En la guerra, además, alguien le advirtió: “Si usted quiere contar el cuento, tiene que quedar vivo, porque muerto, ¿quién cuenta el cuento? Total, que al que te va a matar, gánale de mano”. Y eso, hasta el día de hoy, Jorge lo tiene presente.

En Corea fue herido por la explosión de un cañón. El soldado Leuro, compañero suyo, fue su ángel. Lo ayudó a salir fuera del alcance de las tropas enemigas para recibir atención médica. Fue hasta un hospital en Tokio.
Tras un mes, ya repuesto, a Jorge lo enviaron de nuevo a la línea de fuego del Batallón Colombia. Haber estado a punto de morir lo tenía nervioso. Entonces, vio en la noche unos árboles que parecían moverse y dio una alarma, que resultó falsa. Le hicieron un juicio de guerra, acusado de cobardía. Al final lo exoneraron de toda culpa.
Jorge regresó a Colombia, donde continuó en las Fuerzas Militares. Alguna vez se infiltró en la guerrilla y el propio Ejército casi lo mata en un operativo. Fue víctima de un secuestro, hizo política en Pradera, se vinculó como bombero voluntario.
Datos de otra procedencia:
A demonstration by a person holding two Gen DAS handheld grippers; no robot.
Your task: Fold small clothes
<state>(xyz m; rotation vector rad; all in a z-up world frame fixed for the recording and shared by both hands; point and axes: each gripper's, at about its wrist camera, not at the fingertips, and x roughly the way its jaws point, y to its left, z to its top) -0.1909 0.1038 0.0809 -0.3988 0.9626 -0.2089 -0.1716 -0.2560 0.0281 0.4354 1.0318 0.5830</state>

Ahora, en la sala de su casa, se pone un saco donde están todas las medallas que recibió. Le digo que es un héroe de la patria y él, con su humor afilado, advierte que los héroes en este país siempre mueren pobres.
Antes de despedirme le pregunto si, en caso de que fuera posible retroceder el tiempo, él volvería a levantar la mano para ir a la guerra de Corea.
— No. El final de la guerra es el final de la vida, la destrucción total del ser humano en todos sus principios. Así que no volvería, así también la considere necesaria para la supervivencia tanto de los seres humanos como de la vida silvestre. Una planta tiene espinas. ¿Para qué? Para defenderse. La guerra es necesaria para la supervivencia de unos, y el fin de la generación de otros.